On Wednesday we pulled bark off logs and piled it on our fire, we sang and prayed, the blaze seemed to evaporate the rain when we sat close enough. We ate like teenagers, and, when one of my friends got his sodden sneaker too close to the fire, we howled at his melted sole.
I was sad when the fireside ended. I knew I was facing another sleepless night on the cold ground.

Then I had an idea.

I took a hot rock from the edge of the fire, wrapped it in a towel, spooned it like a honeymooner and drifted off to sleep absorbing that delicious heat. I woke up a half hour later to the smell of dank smoke. That hot rock had turned my towel into a smoldering wick. I tossed it out into the rain and told myself I would be warm enough the rest of the night. I lied.

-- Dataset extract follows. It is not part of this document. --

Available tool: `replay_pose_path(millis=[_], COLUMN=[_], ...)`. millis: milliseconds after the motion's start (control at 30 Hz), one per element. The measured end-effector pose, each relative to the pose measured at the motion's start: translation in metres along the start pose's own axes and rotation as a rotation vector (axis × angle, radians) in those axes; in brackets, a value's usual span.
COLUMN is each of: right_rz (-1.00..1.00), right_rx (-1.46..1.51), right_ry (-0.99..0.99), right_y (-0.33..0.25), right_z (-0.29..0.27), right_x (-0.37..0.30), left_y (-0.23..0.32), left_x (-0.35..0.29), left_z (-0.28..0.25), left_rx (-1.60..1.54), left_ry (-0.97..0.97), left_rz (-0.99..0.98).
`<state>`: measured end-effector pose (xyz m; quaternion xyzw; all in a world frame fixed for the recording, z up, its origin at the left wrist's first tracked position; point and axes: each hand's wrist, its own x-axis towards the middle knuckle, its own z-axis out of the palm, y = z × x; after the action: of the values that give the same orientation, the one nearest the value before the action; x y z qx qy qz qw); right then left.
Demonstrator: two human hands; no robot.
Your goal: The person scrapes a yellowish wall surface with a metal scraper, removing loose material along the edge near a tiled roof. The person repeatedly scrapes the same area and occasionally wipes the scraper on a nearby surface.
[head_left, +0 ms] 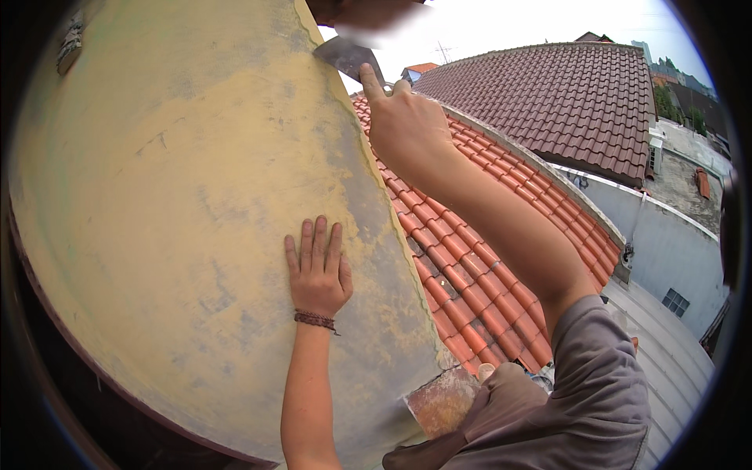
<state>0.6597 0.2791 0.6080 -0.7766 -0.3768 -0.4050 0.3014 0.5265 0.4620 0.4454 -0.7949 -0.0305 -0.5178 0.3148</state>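
Note:
A large yellowish panel (196, 227) with grey patches fills the left and middle of the view. My left hand (319, 278) lies flat on it, fingers stretched out, a dark braided band at the wrist. My right hand (411, 129) reaches up to the panel's far right edge and grips a putty knife (345, 56), index finger laid along its wide dark blade. The blade's left corner meets the edge, where a ragged, thin ridge of filler runs downward. The knife's handle is mostly hidden in my hand.
Orange roof tiles (486, 235) slope beyond the panel's right edge; a brown tiled roof (548, 102) rises behind. A stained rectangular plate (442, 403) lies near my legs. Part of another person (368, 14) shows at the top. A short rough stub (70, 45) is at upper left.

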Motion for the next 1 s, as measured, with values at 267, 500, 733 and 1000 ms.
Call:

Thursday the sun came out. Dark hulled clouds in full sail raced south and east. The never seen, but often felt, Canadian Clipper system. We knew it was Canadian, because it dropped snow flakes into the lake, arctic currency paying the tolls on the way south.

On our last night on the island we went down to the beach to look at the stars. The air had been scrubbed of summer’s humidity, the wind had died, the frost fell, and the water mirrored the skies in upside down perfection. A Psalm echoed in my soul: “The heavens are telling of the glory of God” (Psalm 19:1) I silently nodded and mouthed “Yes they are, and so is the lake”.

We drove home on Friday. I dumped my clothes in the wash; they reeked of fire, ash, and damp. I scrubbed and shampooed like I was going on a first date, and stood in the shower until the hot water ran out. It felt so good to sleep between sheets and smell like soap.

A few years later the retreat was relocated to a proper camp with cabins. I stopped attending. I had come to know that I needed some outside time to fix some inside things. I had learned to accept invitations to lonely places and to have some cold rain drip down my back.